What this task involves -> Gather all lines in the data that hold the string "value".

Data for this task ->
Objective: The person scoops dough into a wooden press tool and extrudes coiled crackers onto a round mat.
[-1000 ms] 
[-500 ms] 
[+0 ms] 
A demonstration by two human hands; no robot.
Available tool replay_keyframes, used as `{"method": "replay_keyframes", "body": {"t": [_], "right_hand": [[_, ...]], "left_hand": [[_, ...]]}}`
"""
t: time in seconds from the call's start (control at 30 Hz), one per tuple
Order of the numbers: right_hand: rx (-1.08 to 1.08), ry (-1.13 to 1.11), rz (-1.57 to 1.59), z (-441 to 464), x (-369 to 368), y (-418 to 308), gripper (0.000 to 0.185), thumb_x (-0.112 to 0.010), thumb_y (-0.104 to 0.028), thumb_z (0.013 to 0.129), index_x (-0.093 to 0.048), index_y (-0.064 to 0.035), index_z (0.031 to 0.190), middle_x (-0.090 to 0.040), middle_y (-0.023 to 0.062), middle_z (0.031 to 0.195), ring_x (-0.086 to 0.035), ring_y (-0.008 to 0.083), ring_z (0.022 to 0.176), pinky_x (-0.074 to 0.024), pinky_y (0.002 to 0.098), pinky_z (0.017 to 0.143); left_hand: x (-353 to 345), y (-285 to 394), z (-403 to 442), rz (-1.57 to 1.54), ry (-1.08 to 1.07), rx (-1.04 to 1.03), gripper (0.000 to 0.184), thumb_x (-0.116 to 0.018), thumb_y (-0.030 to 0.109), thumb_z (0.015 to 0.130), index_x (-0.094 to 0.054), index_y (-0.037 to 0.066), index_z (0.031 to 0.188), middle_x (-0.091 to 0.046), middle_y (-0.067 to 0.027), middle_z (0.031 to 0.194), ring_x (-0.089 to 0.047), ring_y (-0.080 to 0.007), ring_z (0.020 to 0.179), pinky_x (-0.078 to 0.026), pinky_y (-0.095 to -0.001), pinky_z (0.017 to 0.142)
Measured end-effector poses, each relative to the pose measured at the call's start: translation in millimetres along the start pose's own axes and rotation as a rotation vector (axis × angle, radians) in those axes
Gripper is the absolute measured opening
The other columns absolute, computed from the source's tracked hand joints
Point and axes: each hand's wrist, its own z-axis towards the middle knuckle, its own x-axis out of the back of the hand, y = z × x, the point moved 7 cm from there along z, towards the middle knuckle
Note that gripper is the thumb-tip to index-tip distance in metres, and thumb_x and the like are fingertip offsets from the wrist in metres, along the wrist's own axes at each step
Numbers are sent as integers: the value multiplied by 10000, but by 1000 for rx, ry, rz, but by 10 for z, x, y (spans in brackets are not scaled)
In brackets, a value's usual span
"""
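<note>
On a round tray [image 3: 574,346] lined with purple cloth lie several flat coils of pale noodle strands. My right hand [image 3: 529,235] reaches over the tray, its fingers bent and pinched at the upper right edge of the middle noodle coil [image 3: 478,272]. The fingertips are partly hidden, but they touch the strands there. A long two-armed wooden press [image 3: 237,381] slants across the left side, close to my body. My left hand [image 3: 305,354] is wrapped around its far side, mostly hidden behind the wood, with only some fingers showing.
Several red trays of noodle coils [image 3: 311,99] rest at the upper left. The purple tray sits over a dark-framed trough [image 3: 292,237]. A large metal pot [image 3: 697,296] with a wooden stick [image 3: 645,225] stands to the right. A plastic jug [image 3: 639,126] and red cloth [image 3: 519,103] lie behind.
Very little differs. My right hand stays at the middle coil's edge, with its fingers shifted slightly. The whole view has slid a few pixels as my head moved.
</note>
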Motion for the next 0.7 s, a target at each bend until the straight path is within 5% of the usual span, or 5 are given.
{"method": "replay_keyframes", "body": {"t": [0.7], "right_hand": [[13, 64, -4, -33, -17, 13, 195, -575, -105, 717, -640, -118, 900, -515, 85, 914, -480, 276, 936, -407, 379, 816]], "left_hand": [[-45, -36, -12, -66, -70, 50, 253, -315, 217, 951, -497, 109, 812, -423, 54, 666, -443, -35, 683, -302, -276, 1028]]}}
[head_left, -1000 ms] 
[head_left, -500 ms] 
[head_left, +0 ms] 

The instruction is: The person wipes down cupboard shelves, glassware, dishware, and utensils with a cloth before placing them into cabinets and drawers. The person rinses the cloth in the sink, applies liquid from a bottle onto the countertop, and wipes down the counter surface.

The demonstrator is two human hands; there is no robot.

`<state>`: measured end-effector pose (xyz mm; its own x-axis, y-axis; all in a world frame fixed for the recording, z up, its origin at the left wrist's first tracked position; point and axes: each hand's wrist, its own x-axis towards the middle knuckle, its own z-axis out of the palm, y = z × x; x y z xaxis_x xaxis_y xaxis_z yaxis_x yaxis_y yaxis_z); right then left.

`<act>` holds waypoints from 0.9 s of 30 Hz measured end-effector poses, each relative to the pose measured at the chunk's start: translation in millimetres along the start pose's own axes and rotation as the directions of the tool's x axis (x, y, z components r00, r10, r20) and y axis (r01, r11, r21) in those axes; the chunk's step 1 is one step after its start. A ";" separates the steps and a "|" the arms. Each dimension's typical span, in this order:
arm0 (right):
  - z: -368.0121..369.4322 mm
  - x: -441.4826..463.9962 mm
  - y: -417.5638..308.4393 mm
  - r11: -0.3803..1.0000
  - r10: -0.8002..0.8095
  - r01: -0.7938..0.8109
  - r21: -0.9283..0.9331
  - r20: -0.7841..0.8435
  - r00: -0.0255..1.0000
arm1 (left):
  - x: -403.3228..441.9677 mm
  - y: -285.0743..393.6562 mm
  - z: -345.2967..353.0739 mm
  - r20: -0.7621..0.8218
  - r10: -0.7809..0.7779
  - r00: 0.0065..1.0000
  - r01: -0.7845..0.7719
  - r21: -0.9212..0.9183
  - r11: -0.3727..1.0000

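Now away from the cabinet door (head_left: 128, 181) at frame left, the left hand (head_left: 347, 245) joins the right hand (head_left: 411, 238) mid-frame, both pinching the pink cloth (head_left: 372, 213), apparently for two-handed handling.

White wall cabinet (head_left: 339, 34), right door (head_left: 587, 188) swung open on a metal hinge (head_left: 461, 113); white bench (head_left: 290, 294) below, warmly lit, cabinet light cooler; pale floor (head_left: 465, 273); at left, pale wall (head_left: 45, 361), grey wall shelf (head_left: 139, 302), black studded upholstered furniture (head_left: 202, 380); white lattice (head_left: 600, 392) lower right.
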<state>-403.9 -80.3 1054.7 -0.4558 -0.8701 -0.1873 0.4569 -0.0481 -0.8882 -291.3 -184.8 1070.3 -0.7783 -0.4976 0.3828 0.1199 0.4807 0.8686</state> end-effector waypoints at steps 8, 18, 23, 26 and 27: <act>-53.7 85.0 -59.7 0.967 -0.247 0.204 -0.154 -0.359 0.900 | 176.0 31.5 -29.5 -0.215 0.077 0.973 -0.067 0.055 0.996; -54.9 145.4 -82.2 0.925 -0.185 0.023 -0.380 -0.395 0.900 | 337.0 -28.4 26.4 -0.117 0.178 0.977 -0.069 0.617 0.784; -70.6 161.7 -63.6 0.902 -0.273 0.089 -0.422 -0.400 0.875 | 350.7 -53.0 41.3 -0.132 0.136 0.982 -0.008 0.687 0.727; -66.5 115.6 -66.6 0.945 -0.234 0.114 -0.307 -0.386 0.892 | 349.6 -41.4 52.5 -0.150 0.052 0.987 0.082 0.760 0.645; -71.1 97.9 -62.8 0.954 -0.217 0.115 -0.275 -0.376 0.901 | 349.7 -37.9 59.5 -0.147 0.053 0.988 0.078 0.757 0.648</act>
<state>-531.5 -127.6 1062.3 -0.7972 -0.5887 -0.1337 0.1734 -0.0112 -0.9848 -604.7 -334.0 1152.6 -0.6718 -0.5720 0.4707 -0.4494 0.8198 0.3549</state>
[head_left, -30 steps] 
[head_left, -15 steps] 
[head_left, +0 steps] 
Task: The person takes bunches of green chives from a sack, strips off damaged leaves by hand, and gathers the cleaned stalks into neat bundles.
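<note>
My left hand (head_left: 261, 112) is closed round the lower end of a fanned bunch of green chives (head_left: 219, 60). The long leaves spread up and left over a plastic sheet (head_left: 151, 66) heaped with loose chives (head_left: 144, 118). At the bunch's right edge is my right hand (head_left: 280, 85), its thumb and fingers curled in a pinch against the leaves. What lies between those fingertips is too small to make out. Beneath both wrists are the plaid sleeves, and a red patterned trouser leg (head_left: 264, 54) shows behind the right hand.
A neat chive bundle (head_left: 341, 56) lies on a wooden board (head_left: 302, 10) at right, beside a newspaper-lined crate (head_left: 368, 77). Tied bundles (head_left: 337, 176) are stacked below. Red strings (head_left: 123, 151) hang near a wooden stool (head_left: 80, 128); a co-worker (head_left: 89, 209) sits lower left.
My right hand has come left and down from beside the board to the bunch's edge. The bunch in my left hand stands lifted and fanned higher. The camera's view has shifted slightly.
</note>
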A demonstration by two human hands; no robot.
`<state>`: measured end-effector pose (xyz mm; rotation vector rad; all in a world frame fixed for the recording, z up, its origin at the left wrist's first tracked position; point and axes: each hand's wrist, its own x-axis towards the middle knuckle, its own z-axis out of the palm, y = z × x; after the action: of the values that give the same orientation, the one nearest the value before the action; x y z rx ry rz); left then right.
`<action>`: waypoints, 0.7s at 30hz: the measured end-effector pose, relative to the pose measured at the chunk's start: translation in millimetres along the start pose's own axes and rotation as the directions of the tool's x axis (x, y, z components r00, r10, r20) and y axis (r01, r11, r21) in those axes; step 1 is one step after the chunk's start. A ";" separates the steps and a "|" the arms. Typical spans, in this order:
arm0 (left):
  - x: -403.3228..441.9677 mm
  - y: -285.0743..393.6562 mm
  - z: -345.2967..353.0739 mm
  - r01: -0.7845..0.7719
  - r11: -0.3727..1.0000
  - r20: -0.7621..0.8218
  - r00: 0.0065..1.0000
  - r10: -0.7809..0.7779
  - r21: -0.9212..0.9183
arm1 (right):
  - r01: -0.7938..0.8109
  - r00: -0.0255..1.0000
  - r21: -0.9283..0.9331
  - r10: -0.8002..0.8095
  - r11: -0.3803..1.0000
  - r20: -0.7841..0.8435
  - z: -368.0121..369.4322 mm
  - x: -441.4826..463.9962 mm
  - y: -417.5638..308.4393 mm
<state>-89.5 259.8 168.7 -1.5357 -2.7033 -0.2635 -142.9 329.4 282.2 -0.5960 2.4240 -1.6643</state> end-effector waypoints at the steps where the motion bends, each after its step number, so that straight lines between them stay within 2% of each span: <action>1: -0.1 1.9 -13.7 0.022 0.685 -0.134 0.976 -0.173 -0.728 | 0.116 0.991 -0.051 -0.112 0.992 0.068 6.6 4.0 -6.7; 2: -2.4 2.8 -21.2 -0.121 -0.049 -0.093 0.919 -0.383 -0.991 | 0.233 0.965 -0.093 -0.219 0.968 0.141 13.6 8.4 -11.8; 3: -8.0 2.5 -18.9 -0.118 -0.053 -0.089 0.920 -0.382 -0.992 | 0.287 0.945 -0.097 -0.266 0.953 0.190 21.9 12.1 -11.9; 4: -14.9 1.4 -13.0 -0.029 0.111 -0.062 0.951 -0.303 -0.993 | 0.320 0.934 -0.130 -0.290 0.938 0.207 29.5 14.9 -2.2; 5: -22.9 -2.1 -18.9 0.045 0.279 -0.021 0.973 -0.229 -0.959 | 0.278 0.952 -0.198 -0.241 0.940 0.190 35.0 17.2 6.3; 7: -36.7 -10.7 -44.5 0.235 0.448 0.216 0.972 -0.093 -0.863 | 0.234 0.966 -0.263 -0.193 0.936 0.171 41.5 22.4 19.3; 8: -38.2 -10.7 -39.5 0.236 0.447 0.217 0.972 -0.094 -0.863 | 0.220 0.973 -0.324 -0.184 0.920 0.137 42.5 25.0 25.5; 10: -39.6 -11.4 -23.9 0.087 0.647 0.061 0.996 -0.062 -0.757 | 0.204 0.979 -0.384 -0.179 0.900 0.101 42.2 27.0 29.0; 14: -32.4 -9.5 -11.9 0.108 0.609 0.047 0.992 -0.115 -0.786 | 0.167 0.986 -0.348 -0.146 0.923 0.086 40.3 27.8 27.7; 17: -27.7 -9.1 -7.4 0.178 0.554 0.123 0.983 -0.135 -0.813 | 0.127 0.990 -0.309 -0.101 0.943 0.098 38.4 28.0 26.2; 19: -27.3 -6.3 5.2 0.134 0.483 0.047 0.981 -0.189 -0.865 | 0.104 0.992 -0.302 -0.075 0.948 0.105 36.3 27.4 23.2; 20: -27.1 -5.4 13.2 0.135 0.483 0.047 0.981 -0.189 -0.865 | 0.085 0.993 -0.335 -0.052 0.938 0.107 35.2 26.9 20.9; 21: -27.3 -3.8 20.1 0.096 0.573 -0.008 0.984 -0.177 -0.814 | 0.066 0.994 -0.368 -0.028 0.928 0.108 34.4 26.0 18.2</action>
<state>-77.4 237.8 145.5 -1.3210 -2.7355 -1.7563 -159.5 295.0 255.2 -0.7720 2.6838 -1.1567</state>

Your response ->
Numbers are sent as integers: the value multiplied by 10000, but by 1000 for rx, ry, rz, but by 10 for z, x, y (spans in brackets are not scaled)
In brackets, a value's usual span
`<state>`: measured end-effector pose (xyz mm; rotation vector rad; all in a world frame fixed for the recording, z up, its origin at the left wrist's first tracked position; point and axes: each hand's wrist, its own x-axis towards the middle knuckle, its own z-axis out of the palm, y = z × x; after the action: of the values that give the same orientation, the one nearest the value before the action; x y z rx ry rz); left then right.

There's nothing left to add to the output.